Every picture should be left out, but the lines below must be repeated exactly.

------------------------------------------------------------------------

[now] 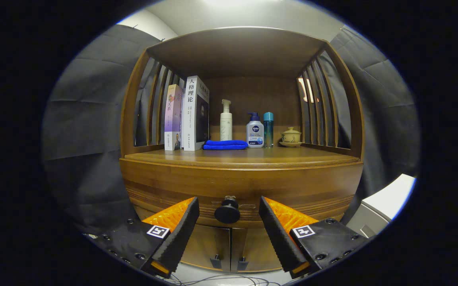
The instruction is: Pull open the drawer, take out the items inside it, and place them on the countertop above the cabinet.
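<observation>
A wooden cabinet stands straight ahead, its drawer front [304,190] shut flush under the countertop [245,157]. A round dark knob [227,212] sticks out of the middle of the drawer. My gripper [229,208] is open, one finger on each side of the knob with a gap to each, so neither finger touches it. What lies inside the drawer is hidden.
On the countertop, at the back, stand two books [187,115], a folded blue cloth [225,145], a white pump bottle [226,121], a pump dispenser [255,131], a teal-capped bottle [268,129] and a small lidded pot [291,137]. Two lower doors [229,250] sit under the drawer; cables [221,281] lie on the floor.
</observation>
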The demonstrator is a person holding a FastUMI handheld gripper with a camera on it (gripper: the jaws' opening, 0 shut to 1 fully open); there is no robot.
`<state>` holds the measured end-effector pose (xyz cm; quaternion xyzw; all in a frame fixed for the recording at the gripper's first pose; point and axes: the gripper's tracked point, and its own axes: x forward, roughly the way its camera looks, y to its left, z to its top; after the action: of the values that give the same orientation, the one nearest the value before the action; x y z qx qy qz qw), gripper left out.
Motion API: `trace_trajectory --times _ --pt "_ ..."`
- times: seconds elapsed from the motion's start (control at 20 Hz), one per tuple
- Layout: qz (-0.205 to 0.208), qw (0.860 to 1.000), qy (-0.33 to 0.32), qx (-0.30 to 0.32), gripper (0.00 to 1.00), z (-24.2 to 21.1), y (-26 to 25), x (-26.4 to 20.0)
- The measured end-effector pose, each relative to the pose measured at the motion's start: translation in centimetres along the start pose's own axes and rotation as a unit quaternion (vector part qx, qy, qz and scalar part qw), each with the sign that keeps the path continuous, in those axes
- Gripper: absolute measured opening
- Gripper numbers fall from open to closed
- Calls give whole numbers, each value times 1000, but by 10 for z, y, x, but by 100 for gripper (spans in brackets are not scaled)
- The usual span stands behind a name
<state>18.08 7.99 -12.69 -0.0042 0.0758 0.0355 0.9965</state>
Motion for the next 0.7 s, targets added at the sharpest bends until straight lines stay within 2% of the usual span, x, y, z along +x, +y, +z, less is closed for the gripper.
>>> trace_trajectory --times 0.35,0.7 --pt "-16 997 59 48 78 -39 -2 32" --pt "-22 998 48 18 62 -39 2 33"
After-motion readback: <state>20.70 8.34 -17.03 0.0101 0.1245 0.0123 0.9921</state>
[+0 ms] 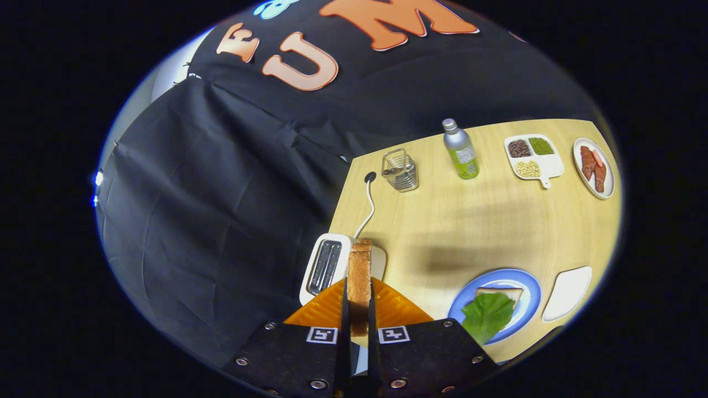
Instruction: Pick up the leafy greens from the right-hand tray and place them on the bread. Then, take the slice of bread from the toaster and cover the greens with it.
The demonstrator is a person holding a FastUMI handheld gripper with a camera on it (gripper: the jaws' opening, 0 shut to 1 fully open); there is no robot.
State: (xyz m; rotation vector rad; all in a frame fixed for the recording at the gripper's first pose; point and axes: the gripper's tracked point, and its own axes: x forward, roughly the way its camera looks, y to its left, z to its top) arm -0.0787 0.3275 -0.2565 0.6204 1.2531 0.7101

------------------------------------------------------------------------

## Answer to this problem
[now] 
The instruction is: Pull open the drawer, take out the items inside it, and place them on the countertop above the cabinet.
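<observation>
A wooden cabinet stands straight ahead, its drawer front [304,190] shut flush under the countertop [245,157]. A round dark knob [227,212] sticks out of the middle of the drawer. My gripper [229,208] is open, one finger on each side of the knob with a gap to each, so neither finger touches it. What lies inside the drawer is hidden.
On the countertop, at the back, stand two books [187,115], a folded blue cloth [225,145], a white pump bottle [226,121], a pump dispenser [255,131], a teal-capped bottle [268,129] and a small lidded pot [291,137]. Two lower doors [229,250] sit under the drawer; cables [221,281] lie on the floor.
</observation>
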The demonstrator is a person holding a FastUMI handheld gripper with a camera on it (gripper: the jaws' opening, 0 shut to 1 fully open); there is no robot.
`<state>` holds the measured end-effector pose (xyz cm; quaternion xyzw; all in a frame fixed for the recording at the gripper's first pose; point and axes: the gripper's tracked point, and its own axes: x forward, roughly the way its camera looks, y to its left, z to its top; after the action: of the values that give the same orientation, the one nearest the value before the action; x y z qx qy qz qw), gripper left out.
Motion API: `trace_trajectory --times _ --pt "_ ..."`
- times: seconds elapsed from the motion's start (control at 20 Hz), one per tuple
- Layout: qz (-0.205 to 0.208), qw (0.860 to 1.000), qy (-0.33 to 0.32), qx (-0.30 to 0.32), gripper (0.00 to 1.00), z (-24.2 to 21.1), y (-26 to 25), x (-26.4 to 20.0)
- The measured end-effector pose, each relative to the pose measured at the motion's start: translation in centimetres along the start pose's own axes and rotation as a unit quaternion (vector part qx, qy, qz and scalar part qw), each with the sign that keeps the path continuous, in those axes
- Gripper: absolute measured opening
- Gripper numbers fall from open to closed
- Calls give whole numbers, each value times 1000, but by 10 for z, y, x, but by 100 for gripper (spans in brackets are not scaled)
- The usual span stands behind a name
<state>18.08 7.99 -12.69 -0.0042 0.0758 0.0355 0.9965</state>
Motion for the next 0.7 s, targets added at the sharpest bends until straight lines stay within 2% of the usual span, x, y, z along +x, +y, +z, less is closed for the gripper.
>>> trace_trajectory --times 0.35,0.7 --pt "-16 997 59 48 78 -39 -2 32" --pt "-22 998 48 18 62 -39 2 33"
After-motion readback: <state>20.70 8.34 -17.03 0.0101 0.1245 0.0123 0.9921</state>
[+0 ms] 
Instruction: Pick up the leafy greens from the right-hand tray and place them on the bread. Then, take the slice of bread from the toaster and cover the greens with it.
The demonstrator is a person holding a FastUMI handheld gripper with a camera on it (gripper: the jaws' opening, 0 shut to 1 fully open); there is no robot.
State: (xyz m; rotation vector rad; all in a frame fixed for the recording at the gripper's first pose; point and axes: the gripper's tracked point, and its own axes: x forward, roughly the way its camera looks, y to its left, z to its top) arm -0.0787 0.3275 -0.2565 0.6204 1.2531 0.7101

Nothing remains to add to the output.